Rawlings: All of my patients, they ask, “Doctor, I’m afraid of dying.” And none of them, “Doctor, I’m afraid of judgment, what these people see when they get there.” So it’s easy to make a decision ahead of time. “What have you lost if you’re a Christian,” I said to myself when I became a Christian. Nothing. What have I gained? The whole world. What’s my soul worth? The whole world. So, if you decide to become a Christian, you’ve made a 100% bet. You can’t lose, whether you live or whether you die. What’s the difference? You’ve got it made. If you really have the decision that you’re turning your life over and you’re not longer in charge yourself and you look for guidance.
Ankerberg: What would you say to a person that would add to what Maurice just said, that says, “Dr. Weldon, I want to know, “How can I know that I’m not going to hell when I die?”
Weldon: Well, John, the good news in all this is that there is a life after death, despite what many in our culture tend to deny. We don’t just die and that’s it forever, annihilation forever.

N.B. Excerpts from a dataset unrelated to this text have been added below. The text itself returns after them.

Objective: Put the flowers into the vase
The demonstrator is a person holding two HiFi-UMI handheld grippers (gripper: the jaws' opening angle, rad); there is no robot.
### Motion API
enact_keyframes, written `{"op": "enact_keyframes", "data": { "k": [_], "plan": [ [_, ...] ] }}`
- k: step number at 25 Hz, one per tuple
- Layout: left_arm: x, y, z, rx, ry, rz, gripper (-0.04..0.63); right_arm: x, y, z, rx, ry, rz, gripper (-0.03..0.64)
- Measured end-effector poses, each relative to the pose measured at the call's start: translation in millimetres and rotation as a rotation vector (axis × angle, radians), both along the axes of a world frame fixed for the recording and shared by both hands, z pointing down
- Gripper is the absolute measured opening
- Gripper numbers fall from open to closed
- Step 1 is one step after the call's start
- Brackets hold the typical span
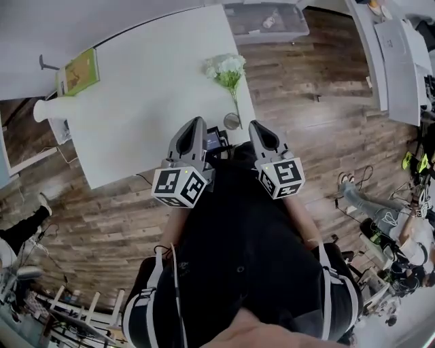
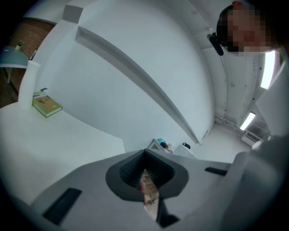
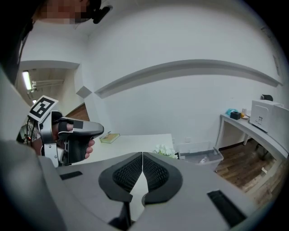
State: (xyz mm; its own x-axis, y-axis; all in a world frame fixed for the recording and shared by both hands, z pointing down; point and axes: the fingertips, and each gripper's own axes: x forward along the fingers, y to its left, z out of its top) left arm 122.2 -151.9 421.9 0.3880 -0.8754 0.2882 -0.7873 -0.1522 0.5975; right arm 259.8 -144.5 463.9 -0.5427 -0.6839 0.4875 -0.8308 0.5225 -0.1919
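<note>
A bunch of white flowers (image 1: 228, 71) with a green stem lies on the white table (image 1: 149, 102) near its right edge; the right gripper view shows the flowers (image 3: 163, 150) just past the jaws. A white vase (image 1: 51, 109) stands at the table's far left end, and the left gripper view shows the vase (image 2: 27, 85) upright. My left gripper (image 1: 197, 122) and right gripper (image 1: 257, 126) hover side by side at the near table edge. Both are short of the flowers and both are shut with nothing in them.
A green book (image 1: 80, 71) lies close to the vase. A small round object (image 1: 232, 121) sits at the table edge by the stem. A clear plastic bin (image 1: 268, 20) stands on the wood floor beyond the table. A person (image 1: 380, 211) sits on the floor at right.
</note>
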Motion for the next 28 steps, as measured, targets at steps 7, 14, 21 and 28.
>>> {"op": "enact_keyframes", "data": {
  "k": [7, 14, 21, 28],
  "plan": [
    [24.9, -40.4, 9.2, -0.031, -0.065, 0.071, 0.046, 13.7, -16.4, 12.1, -0.032, 0.020, 0.053, 0.017],
    [60.3, -69.6, 39.4, -0.116, -0.189, 0.108, 0.048, 27.1, -39.6, 25.3, -0.034, -0.011, 0.038, 0.017],
    [96.4, -99.6, 80.5, -0.230, -0.295, 0.094, 0.146, 57.9, -62.6, 40.4, -0.059, -0.050, 0.022, 0.017],
    [102.3, -116.8, 129.1, -0.336, -0.407, 0.070, 0.276, 72.9, -76.0, 59.8, -0.067, -0.047, 0.019, 0.017]
  ]
}}
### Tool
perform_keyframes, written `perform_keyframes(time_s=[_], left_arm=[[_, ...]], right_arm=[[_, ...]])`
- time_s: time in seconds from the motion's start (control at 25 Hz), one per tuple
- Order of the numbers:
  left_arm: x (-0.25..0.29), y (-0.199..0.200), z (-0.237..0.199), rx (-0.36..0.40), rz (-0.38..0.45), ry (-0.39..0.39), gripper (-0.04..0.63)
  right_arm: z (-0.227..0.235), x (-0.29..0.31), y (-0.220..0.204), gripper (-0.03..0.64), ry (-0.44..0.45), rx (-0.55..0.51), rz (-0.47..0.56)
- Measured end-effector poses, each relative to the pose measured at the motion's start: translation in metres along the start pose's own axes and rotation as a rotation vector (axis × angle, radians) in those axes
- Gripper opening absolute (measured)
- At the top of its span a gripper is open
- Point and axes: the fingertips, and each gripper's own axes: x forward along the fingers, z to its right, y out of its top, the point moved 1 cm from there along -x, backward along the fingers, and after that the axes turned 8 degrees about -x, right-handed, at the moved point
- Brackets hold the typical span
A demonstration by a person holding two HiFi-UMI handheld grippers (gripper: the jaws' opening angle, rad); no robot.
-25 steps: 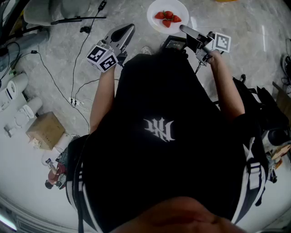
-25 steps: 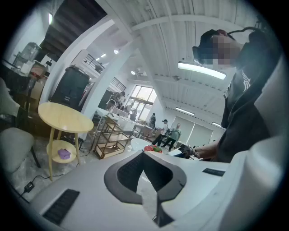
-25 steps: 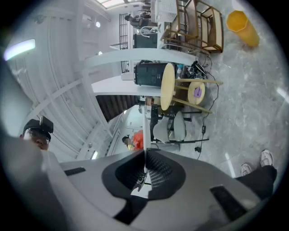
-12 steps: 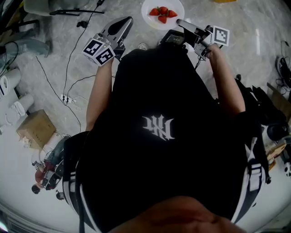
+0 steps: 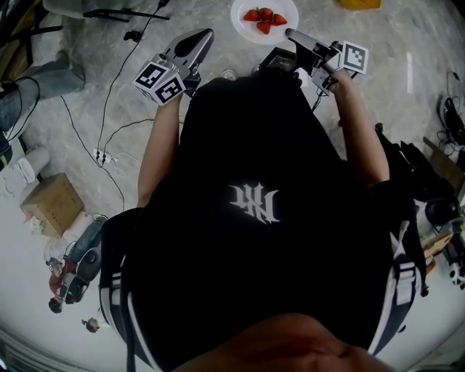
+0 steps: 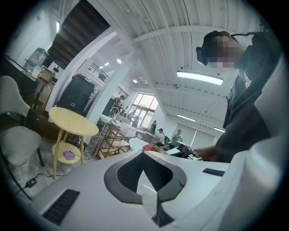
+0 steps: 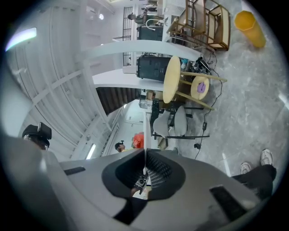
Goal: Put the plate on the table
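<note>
Right gripper is clenched on the plate rim; we see the plate edge-on between its jaws. Strawberries lie on the plate, which hangs over the floor. Left gripper is closed, empty, apart from the plate.
</note>
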Motion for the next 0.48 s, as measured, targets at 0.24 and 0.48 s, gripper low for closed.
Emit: perform_keyframes(time_s=[0.24,0.48], left_arm=[[-0.016,-0.006,-0.002,0.007,-0.018,-0.010,0.000],[-0.009,-0.007,-0.009,0.015,-0.028,0.004,0.000]], right_arm=[[-0.005,0.011,-0.009,0.011,-0.007,-0.022,-0.001],[0.001,0.007,-0.007,0.011,-0.021,-0.019,0.004]])
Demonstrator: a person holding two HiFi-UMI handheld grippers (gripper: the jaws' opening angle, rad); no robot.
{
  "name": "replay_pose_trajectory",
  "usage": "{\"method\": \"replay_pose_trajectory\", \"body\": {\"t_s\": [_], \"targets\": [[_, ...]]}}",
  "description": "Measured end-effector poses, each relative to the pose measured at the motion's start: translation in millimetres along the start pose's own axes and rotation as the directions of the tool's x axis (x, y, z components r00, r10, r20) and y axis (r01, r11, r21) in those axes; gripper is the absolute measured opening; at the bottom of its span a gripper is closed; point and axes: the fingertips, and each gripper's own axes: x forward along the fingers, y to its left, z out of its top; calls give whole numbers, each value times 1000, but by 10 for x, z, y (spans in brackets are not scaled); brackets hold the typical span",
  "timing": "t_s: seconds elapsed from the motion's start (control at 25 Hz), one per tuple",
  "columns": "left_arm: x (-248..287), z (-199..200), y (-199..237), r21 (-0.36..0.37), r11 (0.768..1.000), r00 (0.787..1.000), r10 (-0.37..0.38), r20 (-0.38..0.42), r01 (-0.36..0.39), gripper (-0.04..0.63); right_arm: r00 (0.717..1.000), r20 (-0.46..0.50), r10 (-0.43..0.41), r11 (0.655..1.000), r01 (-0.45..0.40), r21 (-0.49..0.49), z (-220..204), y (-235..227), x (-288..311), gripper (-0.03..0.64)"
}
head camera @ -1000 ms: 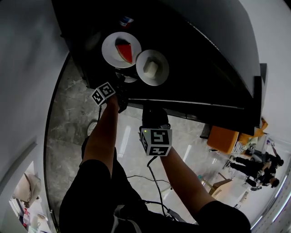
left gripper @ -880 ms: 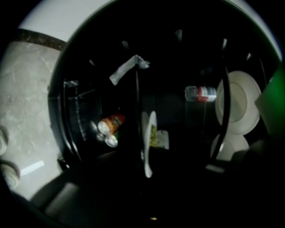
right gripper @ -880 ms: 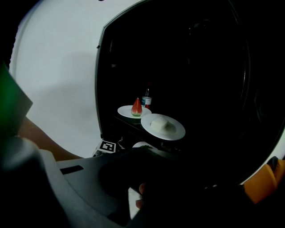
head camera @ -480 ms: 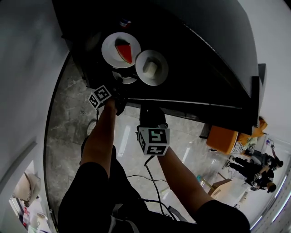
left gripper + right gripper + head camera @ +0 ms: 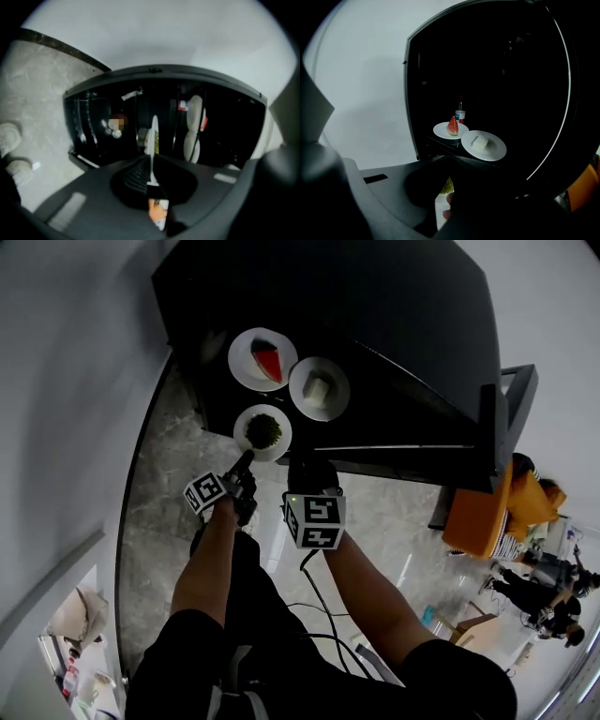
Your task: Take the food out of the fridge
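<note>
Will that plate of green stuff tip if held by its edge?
Probably stiff: the plate is flat though the left gripper, jaws just closed, pinches only its rim. It looks glazed, so may slip or droop. The greens sit loose and might slide.

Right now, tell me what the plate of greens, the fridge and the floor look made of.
Plate of greens: glazed white ceramic or melamine, by its smooth, even white rim.
Fridge: dark painted metal or plastic, uniformly black with a faint sheen.
Floor: polished grey stone or stone-look tile, mottled with glossy reflections.
</note>
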Motion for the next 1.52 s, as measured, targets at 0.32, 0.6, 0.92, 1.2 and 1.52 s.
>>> {"method": "replay_pose_trajectory", "body": {"t_s": [0.32,0.6,0.92,1.2,1.52], "targets": [[-1009,-39,-740,-5,999,999,-42,29,42,11,999,34,-3,999,1,42,334,187,-301,-8],[-1534,51,-1832,20,998,997,-65,30,64,11,998,55,-40,993,33,110,550,87,-694,-8],[-1907,-150,-3069,96,994,993,-49,-106,59,11,991,131,-34,992,17,128,1014,-50,-1114,-8],[-2142,-19,-3909,149,988,996,-21,-83,33,12,984,167,-63,980,29,196,1277,-121,-1172,-8],[-2155,-4,-4549,168,982,995,-78,-67,88,12,981,186,-56,980,19,196,1368,-58,-1255,-8]]}}
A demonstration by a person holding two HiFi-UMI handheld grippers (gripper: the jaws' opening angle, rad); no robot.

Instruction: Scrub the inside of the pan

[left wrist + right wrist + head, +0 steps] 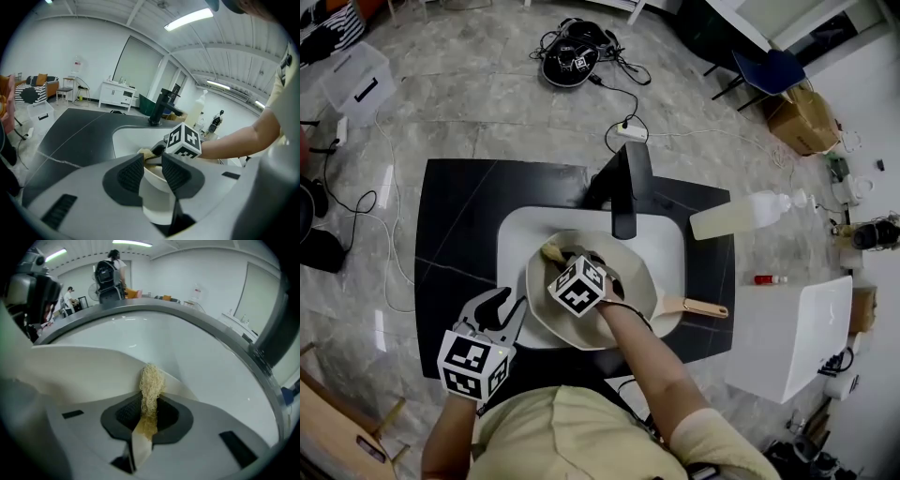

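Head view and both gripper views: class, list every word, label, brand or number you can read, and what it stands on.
No words or numbers can be read.
Cubes on left tool and right tool: square patterns, not text.
Any print on bottle and cardboard box: too small.

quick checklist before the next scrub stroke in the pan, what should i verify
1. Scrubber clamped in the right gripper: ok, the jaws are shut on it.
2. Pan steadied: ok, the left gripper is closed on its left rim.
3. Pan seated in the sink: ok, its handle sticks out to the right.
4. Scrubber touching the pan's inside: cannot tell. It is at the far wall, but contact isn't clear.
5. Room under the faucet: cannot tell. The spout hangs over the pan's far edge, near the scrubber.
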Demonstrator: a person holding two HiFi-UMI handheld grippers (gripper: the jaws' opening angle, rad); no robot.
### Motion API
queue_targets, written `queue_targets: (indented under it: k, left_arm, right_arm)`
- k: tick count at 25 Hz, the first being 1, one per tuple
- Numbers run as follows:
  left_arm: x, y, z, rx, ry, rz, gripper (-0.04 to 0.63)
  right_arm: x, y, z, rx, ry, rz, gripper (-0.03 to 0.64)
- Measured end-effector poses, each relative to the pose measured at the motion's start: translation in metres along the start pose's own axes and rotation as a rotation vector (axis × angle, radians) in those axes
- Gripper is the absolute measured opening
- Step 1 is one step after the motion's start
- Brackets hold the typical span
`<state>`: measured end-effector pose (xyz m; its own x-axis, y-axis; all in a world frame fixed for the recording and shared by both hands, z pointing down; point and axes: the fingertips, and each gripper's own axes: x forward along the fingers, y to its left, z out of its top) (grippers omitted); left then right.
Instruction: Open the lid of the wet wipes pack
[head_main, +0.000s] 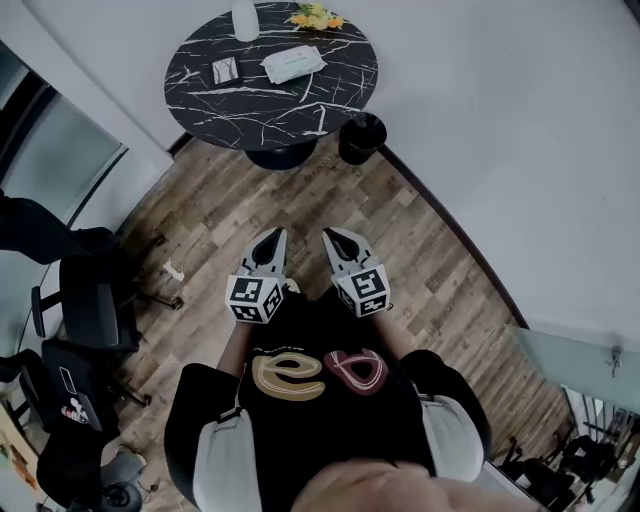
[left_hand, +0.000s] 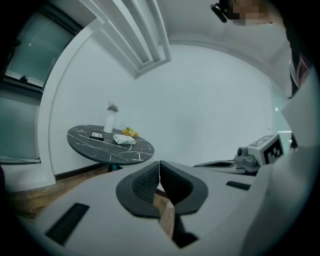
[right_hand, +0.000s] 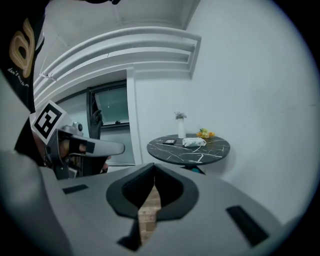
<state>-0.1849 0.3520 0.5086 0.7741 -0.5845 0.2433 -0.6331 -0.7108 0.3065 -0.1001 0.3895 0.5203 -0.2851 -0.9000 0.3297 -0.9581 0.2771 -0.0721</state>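
Note:
The white wet wipes pack (head_main: 293, 63) lies on a round black marble table (head_main: 300, 105) across the room, also seen small in the left gripper view as the pack (left_hand: 124, 139) and in the right gripper view as the pack (right_hand: 193, 142). My left gripper (head_main: 270, 240) and right gripper (head_main: 334, 238) are held side by side in front of my chest, well short of the table. Both point toward it. Both are shut with nothing between their jaws.
On the table (left_hand: 135, 150) stand a white vase (head_main: 245, 20), yellow flowers (head_main: 316, 16) and a small dark flat object (head_main: 226, 70). A black bin (head_main: 362, 137) sits on the wooden floor beside the table's foot. Office chairs (head_main: 88, 300) crowd the left side. White walls curve behind the table.

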Motion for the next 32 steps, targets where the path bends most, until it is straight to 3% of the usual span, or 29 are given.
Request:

There is life after death, and anyone who wants to can receive Jesus Christ as his personal Savior. “As many as received him, to them he gave the right to become children of God.” And Jesus promised us eternal life if we would believe what He did on the cross–that He died for our sins, receive Him into our life, believe Him, make Him our Lord and our Savior, then we have the guarantee of eternal life.
Jesus said, “Truly, truly I say to you, He who believes in me has eternal life.”
And the Apostle John said, “These things I have written to you who believe in the name of the Son of God in order that you may know you have eternal life.”
So if anyone is out there and is in a situation where they are close to death, the good news is that Christ has offered them freely as a gift—they don’t have to work for it, do anything. It’s a free gift. They just need to believe on what Jesus has done, and they will have life after death. They will go to heaven and not go to judgment.
Ankerberg: Yes. The fact of death is certain for all of us, but for the Christian, heaven is also certain as well. You know the Scripture says that, “Neither death, nor life, neither angels nor demons, neither the present nor the future, nor any power, neither height nor depth nor anything else in all creation will ever be able to separate us from the love of God that is in Christ Jesus our Lord.” Now the fact is that if you place your faith in the Lord Jesus and say, “Lord, I admit that I’m a sinner and I realize you died and you paid for all of my sins and I am believing on you right now, I’m putting my very eternal destiny into your hands and I want you to guide me from this point on,” the Lord Jesus said that He’ll do that.
“Whosoever shall call upon the name of the Lord shall be saved.” And I hope that if you haven’t done that, you’ll do it right now.